Renovate CE fails to lookup private dependencies

[Wassim-AB]

Hello :)

Yesterday I migrated from Whitesource Renovate to Renovate-CE. After following the migration guide everything looked fine but then Renovate started raising errors about failures when looking up for private dependencies. Here is an error example :

{
    "files": [
      "package.json"
    ],
    "repository": "xxx/yyy/zzz",
    "warnings": [
      "Failed to look up npm package @bridge/database",
    ],
    "level": 40,
    "time": "2023-11-28T09:36:09.384Z",
    "msg": "Package lookup failures",
    "name": "renovate",
    "v": 0,
    "logContext": "b2b97b5e58",
}

It has always worked with Whitesource Renovate but ever since the migration I started having these errors.

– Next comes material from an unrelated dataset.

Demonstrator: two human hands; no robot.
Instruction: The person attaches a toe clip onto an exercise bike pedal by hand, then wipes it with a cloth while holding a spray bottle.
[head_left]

Here is the .npmrc file inside my repository :

@bridge:registry=https://nexus.company.com/repository/company-npm-public/
always-auth = true

Here is my config.js file mounted at /usr/src/app :

module.exports = {
  timezone: 'Europe/Paris',
  onboardingCommitMessage: 'configure renovate bot',

  labels: [
    'dependencies',
  ],

  lockFileMaintenance: {
    enabled: true,
  },

  platformAutomerge: true,

  persistRepoData: true,

  repositoryCache: "enabled",

  hostRules: [
    {
      matchHost: 'europe-west1-docker.pkg.dev',
      username: "_json_key_base64",
      password: process.env.ARTIFACT_REGISTRY_KEY,
    },
    {
      hostType: 'npm',
      matchHost: 'https://nexus.company.com/repository/company-npm-public/',
      token: process.env.NEXUS_NPM_TOKEN,
      authType: "Basic"
    }
  ],

  onboardingConfig: {
    "extends": ["local>company/ci/renovate-config"]
  }
};

The environnement variables are well defined in the container. I also have the error for the Artifact Registry defined above. I set the Log Level to debug and I found these two logs at startup :

{
   "name":"renovate",
   "config":{
      "timezone":"Europe/Paris",
      "onboardingCommitMessage":"configure renovate bot",
      "labels":[
         "dependencies"
      ],
      "lockFileMaintenance":{
         "enabled":true
      },
      "platformAutomerge":true,
      "persistRepoData":true,
      "repositoryCache":"enabled",
      "hostRules":[
         {
            "matchHost":"europe-west1-docker.pkg.dev",
            "username":"_json_key_base64",
            "password":"***********"
         },
         {
            "hostType":"npm",
            "matchHost":"https://nexus.company.com/repository/company-npm-public/",
            "token":"***********"
         }
      ],
      "logContext":"a7d46a65e8",
      "onboardingConfig":{
         "$schema":"https://docs.renovatebot.com/renovate-schema.json",
         "extends":[
            "config:recommended"
         ]
      },
      "endpoint":"https://gitlab.company.com/api/v4/",
      "platform":"gitlab",
      "token":"***********",
      "username":"renovate-bot",
      "binarySource":"install",
      "autodiscover":false
   }
}

{
   "name":"renovate",
   "pid":25,
   "level":20,
   "logContext":"a7d46a65e8",
   "msg":"Adding token authentication for https://nexus.company.com/repository/company-npm-public/ (hostType=npm) to hostRules",
   "time":"2023-11-28T08:09:53.545Z",
}

I can provide extra logs and any additional information if needed, but I feel like I just missed an extra configuration somewhere with the migration.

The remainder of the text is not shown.